Task statement =
Word for word, restate each entry that appears below.

Task data =
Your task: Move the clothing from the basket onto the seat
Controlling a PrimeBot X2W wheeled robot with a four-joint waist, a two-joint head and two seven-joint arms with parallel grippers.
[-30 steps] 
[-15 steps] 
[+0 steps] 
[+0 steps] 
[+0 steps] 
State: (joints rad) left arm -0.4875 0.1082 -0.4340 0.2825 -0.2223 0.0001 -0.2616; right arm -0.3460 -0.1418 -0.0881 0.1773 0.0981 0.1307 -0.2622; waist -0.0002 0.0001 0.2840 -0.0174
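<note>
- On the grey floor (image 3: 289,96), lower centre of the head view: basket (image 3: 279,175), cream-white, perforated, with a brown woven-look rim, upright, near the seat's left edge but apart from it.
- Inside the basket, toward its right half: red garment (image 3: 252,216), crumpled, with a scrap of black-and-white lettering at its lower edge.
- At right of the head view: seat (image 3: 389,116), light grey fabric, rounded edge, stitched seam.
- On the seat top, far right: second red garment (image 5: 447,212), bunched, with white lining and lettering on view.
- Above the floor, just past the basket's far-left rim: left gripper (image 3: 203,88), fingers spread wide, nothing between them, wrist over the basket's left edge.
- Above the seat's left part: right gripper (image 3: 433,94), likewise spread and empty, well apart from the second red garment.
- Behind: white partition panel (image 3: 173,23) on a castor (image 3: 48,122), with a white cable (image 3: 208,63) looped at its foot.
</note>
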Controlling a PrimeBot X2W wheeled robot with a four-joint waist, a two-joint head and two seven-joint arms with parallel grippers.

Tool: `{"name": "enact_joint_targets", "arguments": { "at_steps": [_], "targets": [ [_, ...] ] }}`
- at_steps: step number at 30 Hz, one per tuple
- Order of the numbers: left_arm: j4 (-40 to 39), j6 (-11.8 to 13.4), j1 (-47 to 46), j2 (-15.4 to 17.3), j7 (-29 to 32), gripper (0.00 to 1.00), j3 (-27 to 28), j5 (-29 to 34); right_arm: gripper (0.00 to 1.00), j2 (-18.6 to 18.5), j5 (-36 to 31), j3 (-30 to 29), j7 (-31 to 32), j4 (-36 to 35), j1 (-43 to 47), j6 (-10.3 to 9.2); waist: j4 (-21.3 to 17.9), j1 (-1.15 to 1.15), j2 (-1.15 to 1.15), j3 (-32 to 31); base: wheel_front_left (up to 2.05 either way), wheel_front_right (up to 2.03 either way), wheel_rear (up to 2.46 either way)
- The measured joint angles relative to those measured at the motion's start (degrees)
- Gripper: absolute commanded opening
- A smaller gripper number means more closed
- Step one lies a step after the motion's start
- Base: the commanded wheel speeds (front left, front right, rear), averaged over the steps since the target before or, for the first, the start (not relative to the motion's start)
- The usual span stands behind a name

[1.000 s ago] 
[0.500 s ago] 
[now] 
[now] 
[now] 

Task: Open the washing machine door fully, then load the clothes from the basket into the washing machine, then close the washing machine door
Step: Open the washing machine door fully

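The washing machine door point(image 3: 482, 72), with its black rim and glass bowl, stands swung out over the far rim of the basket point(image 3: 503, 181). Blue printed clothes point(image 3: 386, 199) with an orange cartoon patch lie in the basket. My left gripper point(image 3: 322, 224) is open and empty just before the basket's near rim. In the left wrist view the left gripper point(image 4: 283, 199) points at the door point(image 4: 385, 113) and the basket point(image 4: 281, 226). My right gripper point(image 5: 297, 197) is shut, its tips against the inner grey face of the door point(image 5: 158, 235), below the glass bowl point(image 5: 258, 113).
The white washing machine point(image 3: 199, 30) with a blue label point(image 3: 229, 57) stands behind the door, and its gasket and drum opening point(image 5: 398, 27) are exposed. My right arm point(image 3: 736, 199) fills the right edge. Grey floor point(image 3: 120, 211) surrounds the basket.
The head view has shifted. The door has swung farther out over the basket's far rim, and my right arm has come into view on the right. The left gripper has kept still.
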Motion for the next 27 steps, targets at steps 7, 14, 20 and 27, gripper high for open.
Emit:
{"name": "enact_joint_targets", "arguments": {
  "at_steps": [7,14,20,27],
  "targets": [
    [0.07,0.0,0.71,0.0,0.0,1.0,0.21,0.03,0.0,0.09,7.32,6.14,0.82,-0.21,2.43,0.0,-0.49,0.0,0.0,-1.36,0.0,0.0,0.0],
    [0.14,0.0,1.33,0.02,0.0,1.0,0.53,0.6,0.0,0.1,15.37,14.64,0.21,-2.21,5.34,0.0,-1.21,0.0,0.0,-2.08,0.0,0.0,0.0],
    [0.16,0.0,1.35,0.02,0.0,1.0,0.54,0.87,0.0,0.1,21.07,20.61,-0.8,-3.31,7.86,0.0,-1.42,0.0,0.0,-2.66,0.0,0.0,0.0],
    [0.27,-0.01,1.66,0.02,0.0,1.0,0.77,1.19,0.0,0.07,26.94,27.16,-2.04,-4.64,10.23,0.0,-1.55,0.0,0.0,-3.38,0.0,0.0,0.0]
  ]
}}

Task answer =
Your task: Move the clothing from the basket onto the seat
Controlling a PrimeBot X2W wheeled robot with a four-joint waist, a two-joint head and two seven-joint arms with parallel grippers.
[-30 steps] 
[-15 steps] 
[+0 steps] 
[+0 steps] 
[+0 steps] 
State: (joints rad) left arm -0.4875 0.1082 -0.4340 0.2825 -0.2223 0.0001 -0.2616; right arm -0.3460 -0.1418 -0.0881 0.1773 0.0981 0.1307 -0.2622; waist -0.0002 0.0001 0.2840 -0.0174
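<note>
- On the grey floor (image 3: 289,96), lower centre of the head view: basket (image 3: 279,175), cream-white, perforated, with a brown woven-look rim, upright, near the seat's left edge but apart from it.
- Inside the basket, toward its right half: red garment (image 3: 252,216), crumpled, with a scrap of black-and-white lettering at its lower edge.
- At right of the head view: seat (image 3: 389,116), light grey fabric, rounded edge, stitched seam.
- On the seat top, far right: second red garment (image 5: 447,212), bunched, with white lining and lettering on view.
- Above the floor, just past the basket's far-left rim: left gripper (image 3: 203,88), fingers spread wide, nothing between them, wrist over the basket's left edge.
- Above the seat's left part: right gripper (image 3: 433,94), likewise spread and empty, well apart from the second red garment.
- Behind: white partition panel (image 3: 173,23) on a castor (image 3: 48,122), with a white cable (image 3: 208,63) looped at its foot.
</note>
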Controlling a PrimeBot X2W wheeled robot with a four-joint waist, a two-joint head and two seven-joint arms with parallel grippers.

Tool: `{"name": "enact_joint_targets", "arguments": { "at_steps": [_], "targets": [ [_, ...] ] }}`
- at_steps: step number at 30 Hz, one per tuple
- Order of the numbers: left_arm: j4 (-40 to 39), j6 (-11.8 to 13.4), j1 (-47 to 46), j2 (-15.4 to 17.3), j7 (-29 to 32), gripper (0.00 to 1.00), j3 (-27 to 28), j5 (-29 to 34); right_arm: gripper (0.00 to 1.00), j2 (-18.6 to 18.5), j5 (-36 to 31), j3 (-30 to 29), j7 (-31 to 32), j4 (-36 to 35), j1 (-43 to 47), j6 (-10.3 to 9.2); waist: j4 (-21.3 to 17.9), j1 (-1.15 to 1.15), j2 (-1.15 to 1.15), j3 (-32 to 31); base: wheel_front_left (up to 2.05 either way), wheel_front_right (up to 2.03 either way), wheel_rear (up to 2.46 either way)
- The measured joint angles relative to those measured at the motion's start (degrees)
- Gripper: absolute commanded opening
- A smaller gripper number means more closed
- Step one lies a step after the motion's start
- Base: the commanded wheel speeds (front left, front right, rear), averaged over the steps since the target before or, for the first, the start (not relative to the motion's start)
- The usual span stands behind a name

[1.000 s ago] 
[0.500 s ago] 
[now] 
[now] 
[now] 

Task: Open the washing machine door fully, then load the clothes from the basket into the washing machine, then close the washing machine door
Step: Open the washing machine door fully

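The washing machine door point(image 3: 482, 72), with its black rim and glass bowl, stands swung out over the far rim of the basket point(image 3: 503, 181). Blue printed clothes point(image 3: 386, 199) with an orange cartoon patch lie in the basket. My left gripper point(image 3: 322, 224) is open and empty just before the basket's near rim. In the left wrist view the left gripper point(image 4: 283, 199) points at the door point(image 4: 385, 113) and the basket point(image 4: 281, 226). My right gripper point(image 5: 297, 197) is shut, its tips against the inner grey face of the door point(image 5: 158, 235), below the glass bowl point(image 5: 258, 113).
The white washing machine point(image 3: 199, 30) with a blue label point(image 3: 229, 57) stands behind the door, and its gasket and drum opening point(image 5: 398, 27) are exposed. My right arm point(image 3: 736, 199) fills the right edge. Grey floor point(image 3: 120, 211) surrounds the basket.
The head view has shifted. The door has swung farther out over the basket's far rim, and my right arm has come into view on the right. The left gripper has kept still.
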Motion for the next 27 steps, targets at steps 7, 14, 20 and 27, gripper high for open.
Emit:
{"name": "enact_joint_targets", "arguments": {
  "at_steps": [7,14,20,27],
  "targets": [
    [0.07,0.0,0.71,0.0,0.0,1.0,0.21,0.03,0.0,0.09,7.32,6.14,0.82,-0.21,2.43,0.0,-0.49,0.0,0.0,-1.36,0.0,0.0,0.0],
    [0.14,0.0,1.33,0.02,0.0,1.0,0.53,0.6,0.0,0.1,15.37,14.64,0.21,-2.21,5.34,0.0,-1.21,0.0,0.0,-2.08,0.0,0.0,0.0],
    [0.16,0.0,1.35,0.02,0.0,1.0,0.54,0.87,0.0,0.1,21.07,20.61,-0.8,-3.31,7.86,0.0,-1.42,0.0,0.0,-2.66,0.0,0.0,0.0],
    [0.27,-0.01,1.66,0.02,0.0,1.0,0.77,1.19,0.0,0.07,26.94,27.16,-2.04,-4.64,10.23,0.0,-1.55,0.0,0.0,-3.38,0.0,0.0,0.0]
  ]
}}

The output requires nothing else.